→ **TRY IT**
Say, as a bare number, how many lines of the listing hold "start".

→ **DATA FOR THIS EXERCISE**
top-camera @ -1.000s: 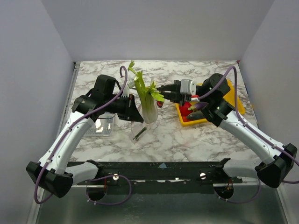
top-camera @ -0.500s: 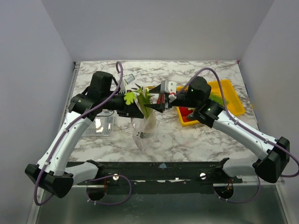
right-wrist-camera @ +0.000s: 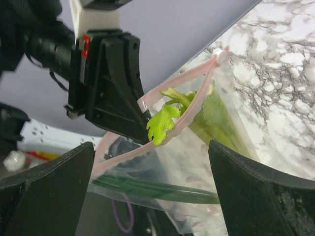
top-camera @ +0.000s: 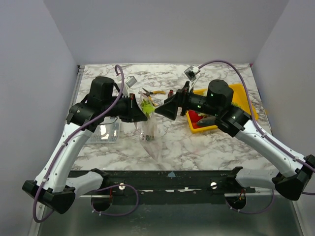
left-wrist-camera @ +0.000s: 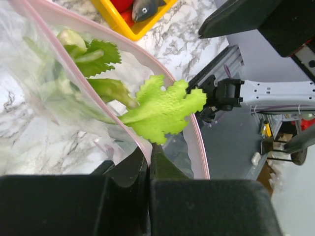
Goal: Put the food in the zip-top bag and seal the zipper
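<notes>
The zip-top bag (top-camera: 148, 133) hangs above the table from my left gripper (top-camera: 139, 113), which is shut on its pink zipper (left-wrist-camera: 145, 153) at the mouth. A leafy green toy vegetable (left-wrist-camera: 162, 110) sits inside the bag (right-wrist-camera: 206, 162), and one leaf (right-wrist-camera: 162, 123) pokes over the zipper (right-wrist-camera: 184, 123). The mouth stands open. My right gripper (top-camera: 165, 109) is open just right of the bag's mouth, and the right gripper (right-wrist-camera: 150, 146) holds nothing. More food, a red piece (top-camera: 196, 118) and a dark one (left-wrist-camera: 145, 8), lies in the yellow tray (top-camera: 240, 96).
A rigid clear box (top-camera: 106, 132) stands on the marble table under my left arm. Yellow-handled pliers (top-camera: 153, 92) lie behind the bag. A white tag (top-camera: 191, 73) on the right arm's cable hangs over the far table.
My right gripper has opened and let go of the leafy vegetable, which dropped from standing tall above the mouth to mostly inside the bag. The left gripper kept its hold and lifted the bag.
</notes>
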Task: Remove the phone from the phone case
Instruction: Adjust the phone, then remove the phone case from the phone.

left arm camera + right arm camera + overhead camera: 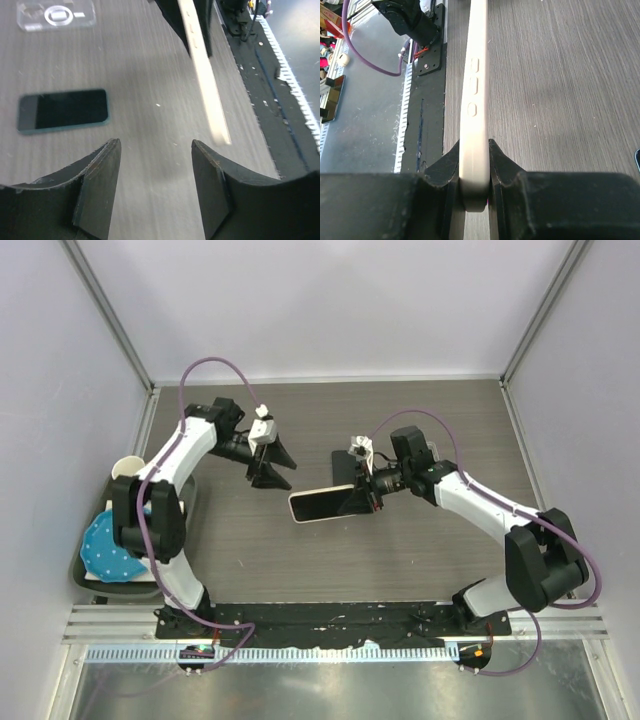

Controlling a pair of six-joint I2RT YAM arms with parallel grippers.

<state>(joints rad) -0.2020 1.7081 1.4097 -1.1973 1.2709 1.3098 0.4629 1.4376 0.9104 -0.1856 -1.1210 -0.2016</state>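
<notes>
Right fingers (449, 165) pinch the cream phone case (475, 100) over the surface (230, 560), phone (322, 505) inside, screen up — left fingers (270, 476) open just beside it — with a second dark phone (62, 111) and clear case (55, 15) lying behind.

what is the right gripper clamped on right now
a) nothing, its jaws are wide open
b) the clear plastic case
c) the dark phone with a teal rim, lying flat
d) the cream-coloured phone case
d: the right wrist view shows the right gripper pinching the cream-coloured phone case from both sides, while the dark phone with a teal rim and the clear plastic case lie apart from it in the left wrist view.
</notes>
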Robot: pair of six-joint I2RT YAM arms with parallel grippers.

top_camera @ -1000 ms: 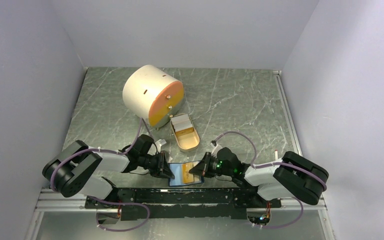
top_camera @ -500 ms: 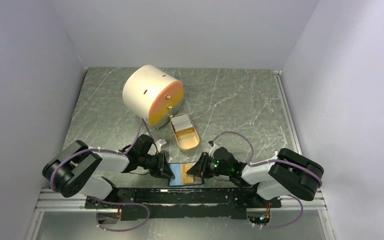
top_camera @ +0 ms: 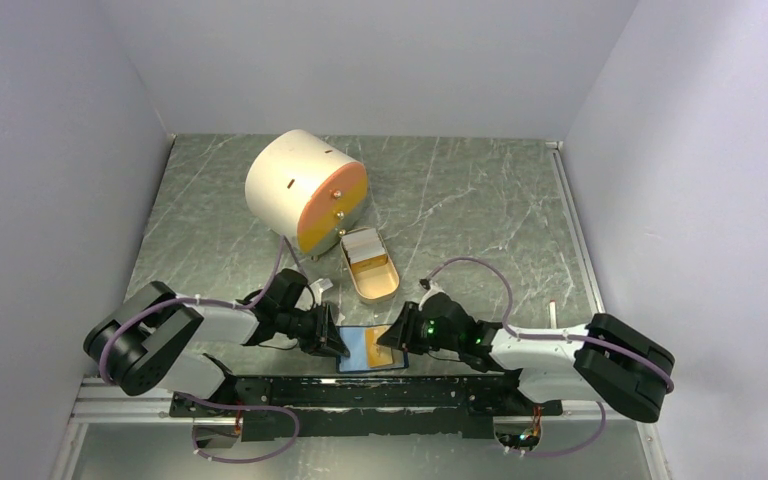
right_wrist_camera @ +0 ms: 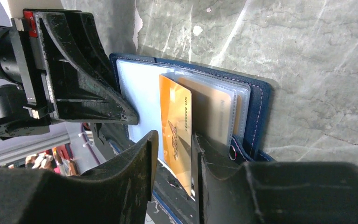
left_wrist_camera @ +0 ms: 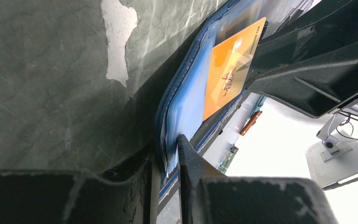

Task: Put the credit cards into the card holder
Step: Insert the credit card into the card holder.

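Note:
The dark blue card holder (top_camera: 372,347) lies open at the table's near edge, light blue inside up. My left gripper (top_camera: 340,345) is shut on its left flap (left_wrist_camera: 186,93), as the left wrist view (left_wrist_camera: 168,144) shows. An orange card (right_wrist_camera: 175,112) sits with its far end under a clear sleeve of the holder (right_wrist_camera: 258,107). It lies between the jaws of my right gripper (right_wrist_camera: 175,140), against one finger, with a gap to the other. That gripper (top_camera: 392,340) is open. The whitish-grey credit cards (top_camera: 362,245) are stacked in the tan dish.
The tan oval dish (top_camera: 385,290) lies just beyond the holder. A big cream cylinder with an orange face (top_camera: 305,190) stands behind it at the back left. The black rail (top_camera: 360,392) runs along the near table edge under both grippers.
My right arm has stretched out and its gripper has moved a little left towards the holder. My left gripper and the holder have not moved.

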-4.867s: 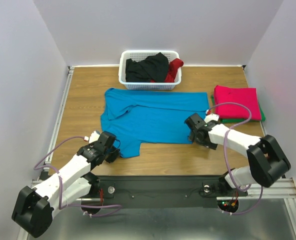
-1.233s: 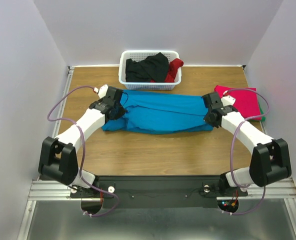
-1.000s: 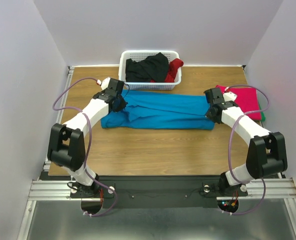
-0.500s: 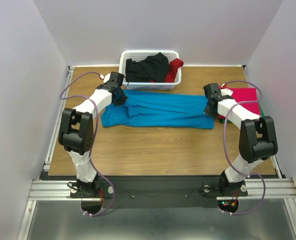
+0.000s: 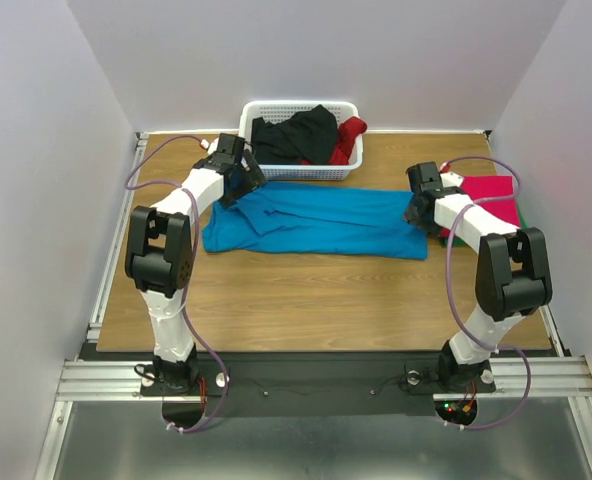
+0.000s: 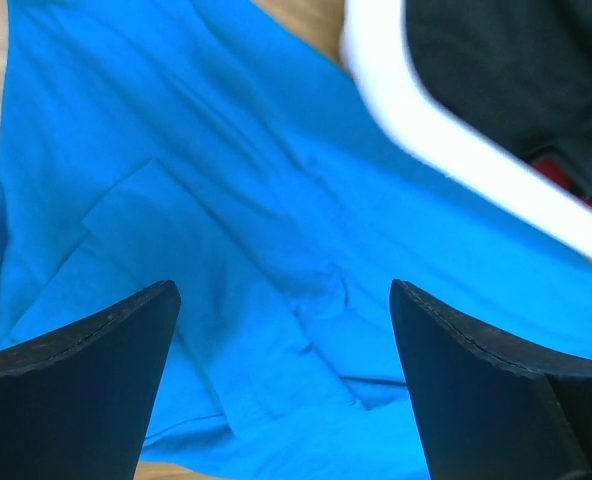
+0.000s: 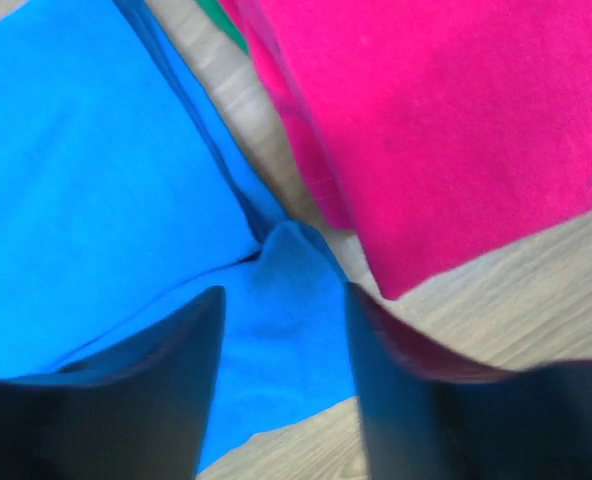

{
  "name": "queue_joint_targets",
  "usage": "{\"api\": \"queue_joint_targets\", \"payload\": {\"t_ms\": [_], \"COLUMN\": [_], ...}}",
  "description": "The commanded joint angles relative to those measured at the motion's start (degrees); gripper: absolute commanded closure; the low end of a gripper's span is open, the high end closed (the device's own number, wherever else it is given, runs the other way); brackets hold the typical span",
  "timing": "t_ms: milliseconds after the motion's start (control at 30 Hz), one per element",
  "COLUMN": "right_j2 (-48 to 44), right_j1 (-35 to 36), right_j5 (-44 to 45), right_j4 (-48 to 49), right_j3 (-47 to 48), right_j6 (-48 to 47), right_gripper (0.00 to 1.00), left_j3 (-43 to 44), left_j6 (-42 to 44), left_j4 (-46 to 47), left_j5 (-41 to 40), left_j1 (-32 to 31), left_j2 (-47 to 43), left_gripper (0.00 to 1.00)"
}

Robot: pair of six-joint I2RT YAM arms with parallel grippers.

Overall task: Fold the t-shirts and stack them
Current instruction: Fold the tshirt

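Observation:
The turquoise-blue t-shirt [image 5: 316,222] lies folded in half as a long band across the middle of the table. My left gripper [image 5: 238,180] hangs open over its far left corner, beside the basket, with only blue cloth [image 6: 226,200] below the spread fingers [image 6: 284,330]. My right gripper [image 5: 419,205] stands open over the shirt's far right corner [image 7: 286,270], nothing pinched. The folded magenta-red t-shirt [image 5: 491,192] lies at the right on a green one [image 7: 228,28]. The black t-shirt [image 5: 296,135] and the dark red one [image 5: 348,138] sit in the basket.
The white lattice basket [image 5: 298,172] stands at the back centre, and its rim [image 6: 426,120] is close to my left fingers. Bare wood [image 5: 316,300] stretches from the blue shirt to the near edge. White walls close in both sides.
Both grippers carried the shirt's near edge up to its far edge, folding it in half. In the last half second both jaws opened and let the cloth go.

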Motion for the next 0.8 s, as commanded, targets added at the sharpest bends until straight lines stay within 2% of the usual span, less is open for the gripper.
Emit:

→ **SOLUTION**
2